== DATA PROVIDED ==
= = = = =

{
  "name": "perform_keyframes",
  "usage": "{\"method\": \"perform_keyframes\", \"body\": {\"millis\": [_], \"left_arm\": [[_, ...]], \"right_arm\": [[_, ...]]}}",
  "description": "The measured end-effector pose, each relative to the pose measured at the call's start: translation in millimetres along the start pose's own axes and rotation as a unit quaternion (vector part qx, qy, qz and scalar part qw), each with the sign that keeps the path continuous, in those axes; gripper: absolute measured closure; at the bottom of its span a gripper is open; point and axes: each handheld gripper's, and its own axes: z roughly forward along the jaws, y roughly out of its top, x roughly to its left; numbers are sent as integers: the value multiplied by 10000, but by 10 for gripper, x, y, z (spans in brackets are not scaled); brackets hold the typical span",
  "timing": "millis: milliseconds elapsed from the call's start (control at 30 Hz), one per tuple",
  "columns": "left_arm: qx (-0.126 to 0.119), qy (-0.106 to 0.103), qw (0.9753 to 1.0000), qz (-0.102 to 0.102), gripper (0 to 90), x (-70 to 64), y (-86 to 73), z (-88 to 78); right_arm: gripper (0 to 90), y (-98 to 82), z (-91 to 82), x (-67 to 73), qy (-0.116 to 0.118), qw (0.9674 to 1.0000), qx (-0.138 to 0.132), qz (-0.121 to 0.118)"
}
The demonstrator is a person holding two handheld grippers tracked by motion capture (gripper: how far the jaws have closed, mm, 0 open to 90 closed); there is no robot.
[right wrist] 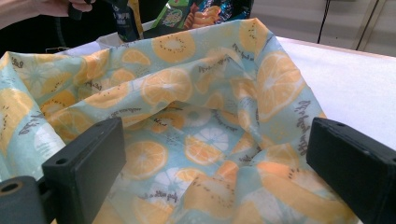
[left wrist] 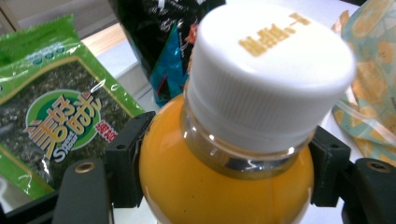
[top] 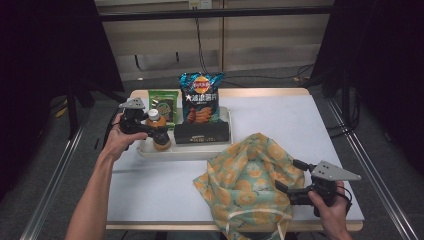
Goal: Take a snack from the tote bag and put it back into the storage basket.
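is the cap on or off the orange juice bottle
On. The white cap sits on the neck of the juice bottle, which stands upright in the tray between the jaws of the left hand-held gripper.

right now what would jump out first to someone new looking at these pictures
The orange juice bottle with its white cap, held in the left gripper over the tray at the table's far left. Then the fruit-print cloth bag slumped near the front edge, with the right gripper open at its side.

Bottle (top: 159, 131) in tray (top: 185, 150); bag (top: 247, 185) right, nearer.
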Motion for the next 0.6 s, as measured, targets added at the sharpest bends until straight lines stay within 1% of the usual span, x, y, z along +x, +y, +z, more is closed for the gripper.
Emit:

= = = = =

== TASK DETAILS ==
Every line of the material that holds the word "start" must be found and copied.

== RESULT OF THE TASK ==
  "description": "The measured end-effector pose, each relative to the pose measured at the call's start: translation in millimetres along the start pose's own axes and rotation as a unit quaternion (vector part qx, qy, qz and scalar part qw), each with the sign that keeps the path continuous, in those axes; gripper: absolute measured closure; at the bottom of its span a gripper is open; point and axes: each handheld gripper's, and its own axes: z roughly forward along the jaws, y roughly out of its top, x roughly to its left; numbers are sent as integers: the value multiplied by 10000, but by 10 for gripper, x, y, z (spans in brackets are not scaled); brackets hold the typical span",
  "timing": "millis: milliseconds elapsed from the call's start (control at 30 Hz), one per tuple",

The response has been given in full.